# The task
Every record below must be retyped exactly, with the pictures left out.

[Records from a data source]
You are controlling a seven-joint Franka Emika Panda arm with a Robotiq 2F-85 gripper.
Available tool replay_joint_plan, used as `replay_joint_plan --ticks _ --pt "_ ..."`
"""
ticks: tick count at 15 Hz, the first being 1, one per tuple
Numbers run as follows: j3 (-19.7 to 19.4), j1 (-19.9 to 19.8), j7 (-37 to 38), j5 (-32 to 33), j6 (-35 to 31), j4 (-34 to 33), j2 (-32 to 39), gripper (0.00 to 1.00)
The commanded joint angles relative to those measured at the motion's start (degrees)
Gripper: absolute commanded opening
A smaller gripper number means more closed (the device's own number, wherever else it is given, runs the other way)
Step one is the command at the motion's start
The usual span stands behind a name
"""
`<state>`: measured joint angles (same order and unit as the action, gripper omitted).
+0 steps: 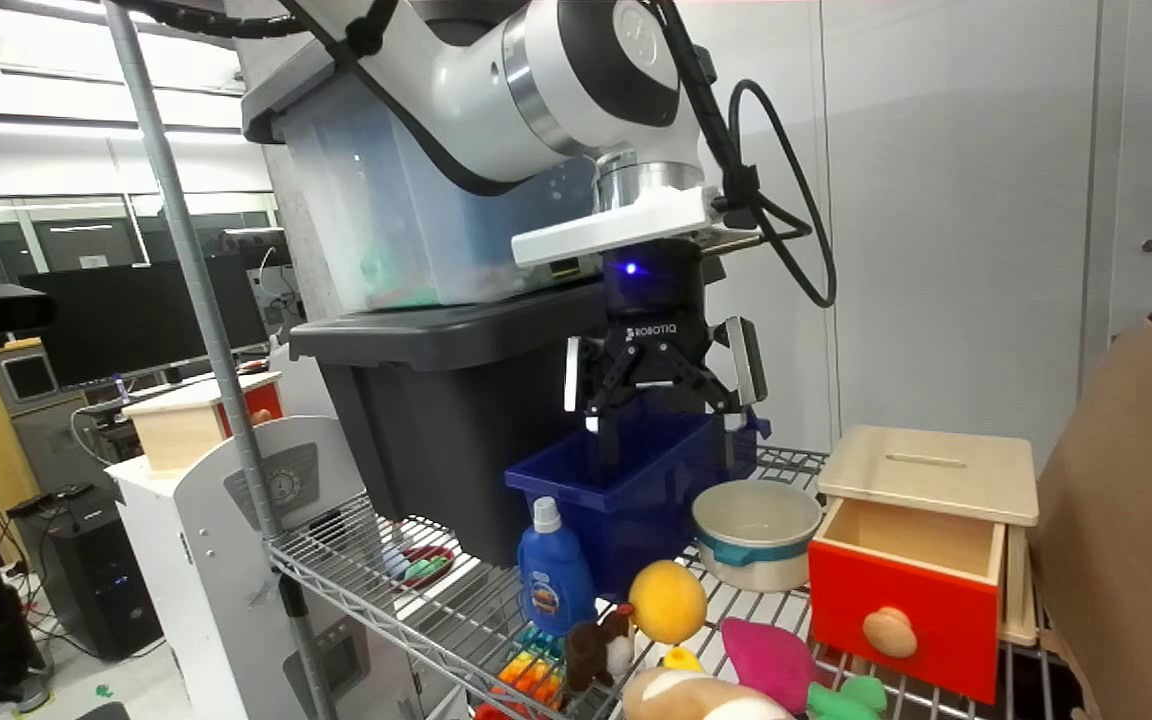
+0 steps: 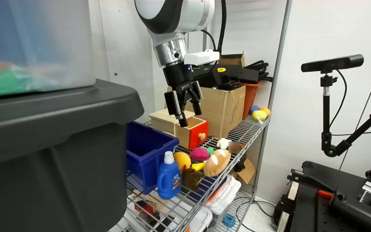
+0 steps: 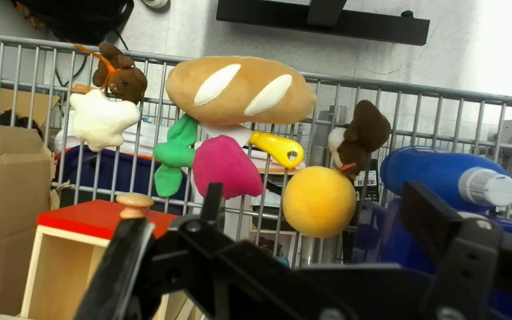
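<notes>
My gripper (image 1: 668,445) hangs fingers-down above the wire shelf, open and with nothing between its fingers. It shows in the other views too (image 2: 190,117) (image 3: 320,206). A blue bin (image 1: 626,500) stands below and behind it in an exterior view. A yellow-orange plush ball (image 3: 319,202) lies on the shelf, seen between the fingers in the wrist view but apart from them. Beside it lie a pink plush beet (image 3: 226,166) with green leaves, a yellow handle-like piece (image 3: 278,148) and a brown plush animal (image 3: 365,133). A plush bread loaf (image 3: 240,91) lies near the shelf edge.
A wooden box with its red drawer (image 1: 906,600) pulled open stands beside a cream pot (image 1: 756,570). A blue detergent bottle (image 2: 169,177) stands by the bin. A large black tote (image 1: 416,430) and a cardboard box (image 2: 221,111) flank the area. A white plush star (image 3: 102,119) lies nearby.
</notes>
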<state>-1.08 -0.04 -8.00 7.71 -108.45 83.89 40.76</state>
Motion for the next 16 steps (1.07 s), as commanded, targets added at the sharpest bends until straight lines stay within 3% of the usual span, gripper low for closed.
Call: replay_joint_plan --ticks 1,16 --pt "0.3 0.3 0.1 0.3 2.8 -3.0 1.3 1.00" --pt "0.7 1.5 1.0 0.1 2.4 -1.9 0.8 1.00"
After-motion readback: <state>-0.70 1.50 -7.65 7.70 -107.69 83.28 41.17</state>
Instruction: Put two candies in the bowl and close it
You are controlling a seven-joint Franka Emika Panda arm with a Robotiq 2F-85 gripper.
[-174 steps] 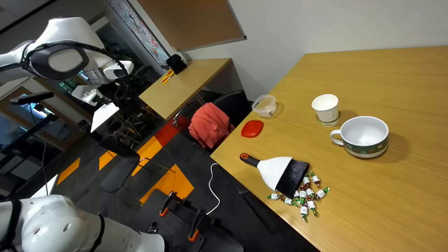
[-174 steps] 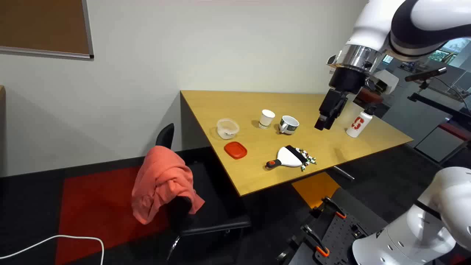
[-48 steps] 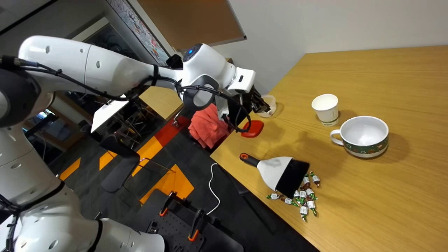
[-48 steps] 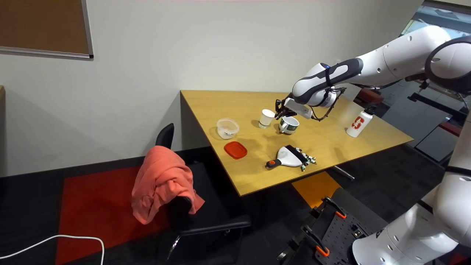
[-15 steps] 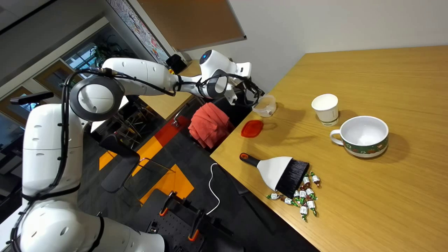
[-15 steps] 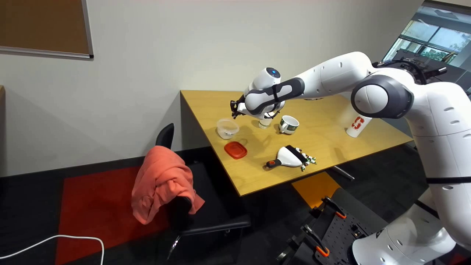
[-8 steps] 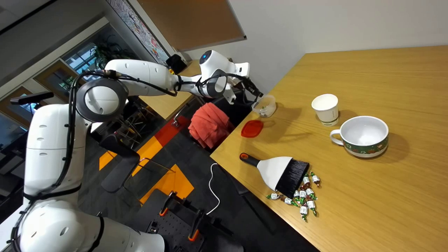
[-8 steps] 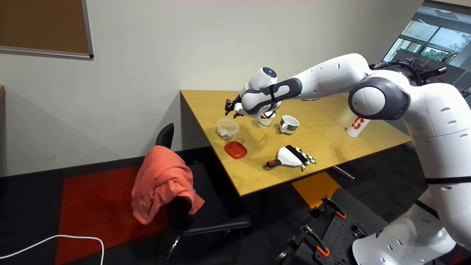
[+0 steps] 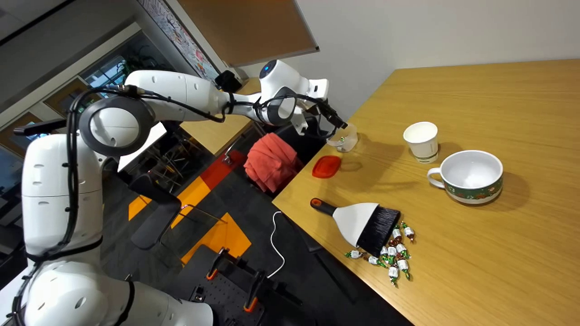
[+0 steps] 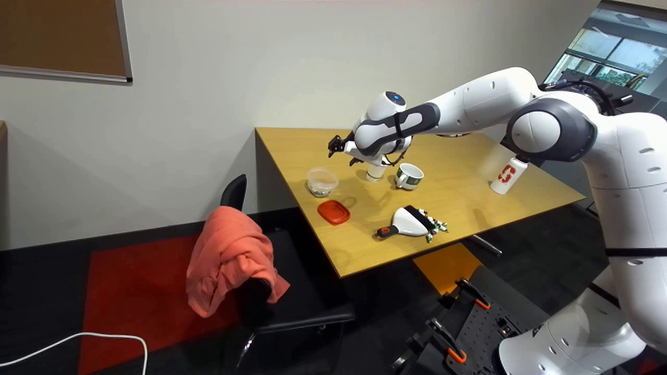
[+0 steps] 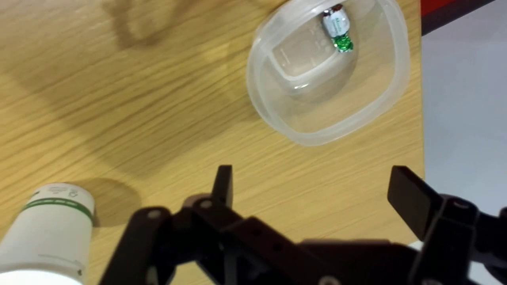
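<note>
No small round black bowl shows in view. A clear plastic container stands open near the table's corner; it is in both exterior views. A white, green and brown candy lies inside it; whether another lies there I cannot tell. A flat red lid lies on the table beside the container, also here. The loose candies lie by the brush's bristles, near the table edge. My gripper is open and empty, above the table beside the container, also in an exterior view.
A white paper cup stands close to the gripper, also in the wrist view. A white green-banded mug stands beyond it. A brush with white scoop lies near the candies. A white bottle stands farther off.
The arm swung over to the container. One candy left the cluster's edge. Within the last second the gripper opened, a candy came to show in the container, and the gripper backed off slightly.
</note>
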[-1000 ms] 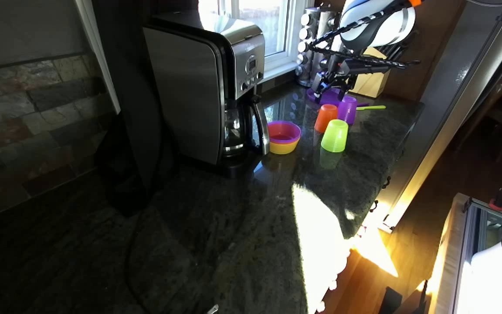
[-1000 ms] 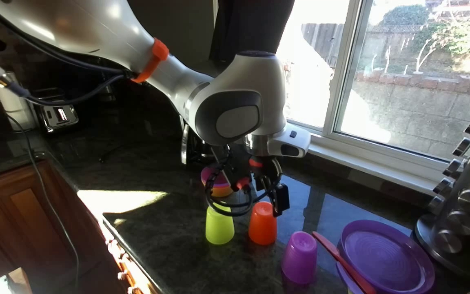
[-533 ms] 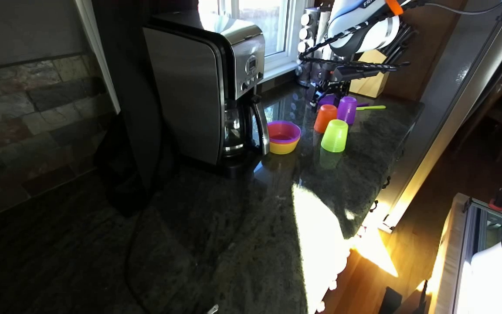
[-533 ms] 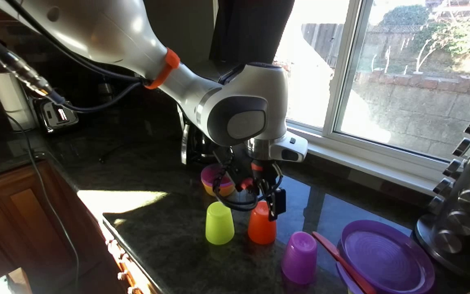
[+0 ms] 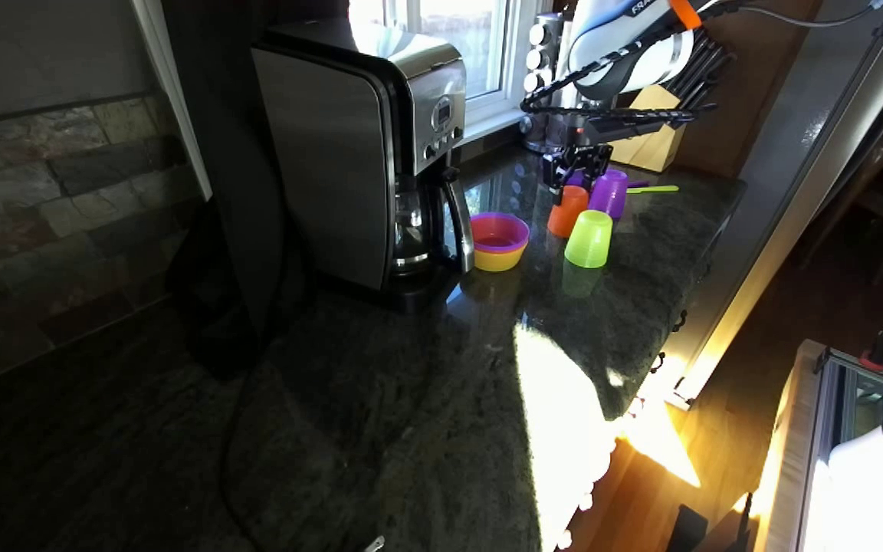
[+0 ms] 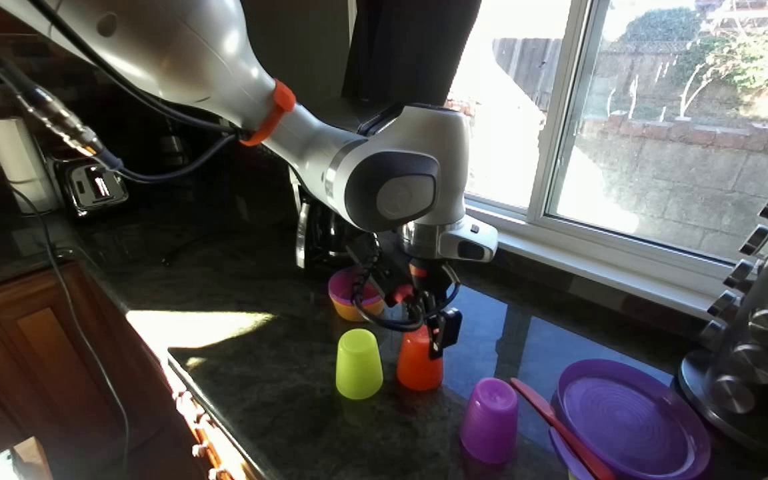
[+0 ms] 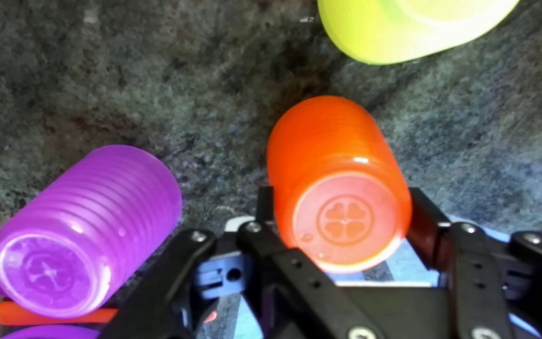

# Solution to this task
You are controlling a seven-joint Franka Emika Panda arm with a Robotiq 2F-85 gripper.
Available tool replay_joint_plan, used as `replay_joint_plan --ticks _ --pt "_ ..."`
"""
ticks: tick count at 15 Hz, the first being 1, one per tuple
Numbers run as follows: j3 (-19.7 to 19.4), j1 (-19.9 to 19.8), j7 (-37 to 38), j5 (-32 to 33), j6 (-35 to 31), j4 (-34 to 33), j2 (-32 to 39), gripper (0.00 to 1.00)
The commanded joint angles relative to those measured at the motion's start (degrees)
Gripper: absolute commanded opening
A smaller gripper number means more closed (the device's own number, wherever else it is given, runs the other way)
Step one is the command at the motion's start
The usual span stands behind a name
"""
`<state>`: measured joint angles (same order and unit as the action, gripper omitted).
+0 steps: 
+0 steps: 
+0 steps: 
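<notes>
My gripper (image 1: 668,445) hangs fingers-down above the wire shelf, open and with nothing between its fingers. It shows in the other views too (image 2: 190,117) (image 3: 320,206). A blue bin (image 1: 626,500) stands below and behind it in an exterior view. A yellow-orange plush ball (image 3: 319,202) lies on the shelf, seen between the fingers in the wrist view but apart from them. Beside it lie a pink plush beet (image 3: 226,166) with green leaves, a yellow handle-like piece (image 3: 278,148) and a brown plush animal (image 3: 365,133). A plush bread loaf (image 3: 240,91) lies near the shelf edge.
A wooden box with its red drawer (image 1: 906,600) pulled open stands beside a cream pot (image 1: 756,570). A blue detergent bottle (image 2: 169,177) stands by the bin. A large black tote (image 1: 416,430) and a cardboard box (image 2: 221,111) flank the area. A white plush star (image 3: 102,119) lies nearby.
</notes>
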<state>-1.08 -0.04 -8.00 7.71 -108.45 83.89 40.76</state>
Motion for the next 16 steps (1.07 s), as commanded, targets added at the sharpest bends until straight lines stay within 3% of the usual span, gripper low for closed.
Call: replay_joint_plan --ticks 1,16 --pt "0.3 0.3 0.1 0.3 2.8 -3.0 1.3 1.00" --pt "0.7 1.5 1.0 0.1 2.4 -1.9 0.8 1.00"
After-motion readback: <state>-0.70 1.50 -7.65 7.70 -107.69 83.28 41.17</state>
Instruction: Put two candies in the bowl and close it
You are controlling a seven-joint Franka Emika Panda arm with a Robotiq 2F-85 gripper.
[-174 steps] 
[-174 steps] 
[-48 steps] 
[-48 steps] 
[-15 steps] 
[-15 steps] 
[-8 steps] 
[-8 steps] 
[+0 steps] 
[+0 steps] 
[+0 steps] 
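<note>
No small round black bowl shows in view. A clear plastic container stands open near the table's corner; it is in both exterior views. A white, green and brown candy lies inside it; whether another lies there I cannot tell. A flat red lid lies on the table beside the container, also here. The loose candies lie by the brush's bristles, near the table edge. My gripper is open and empty, above the table beside the container, also in an exterior view.
A white paper cup stands close to the gripper, also in the wrist view. A white green-banded mug stands beyond it. A brush with white scoop lies near the candies. A white bottle stands farther off.
The arm swung over to the container. One candy left the cluster's edge. Within the last second the gripper opened, a candy came to show in the container, and the gripper backed off slightly.
</note>
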[-1000 ms] 
[-1000 ms] 
[-533 ms] 
[-533 ms] 
[+0 ms] 
[+0 ms] 
[+0 ms] 

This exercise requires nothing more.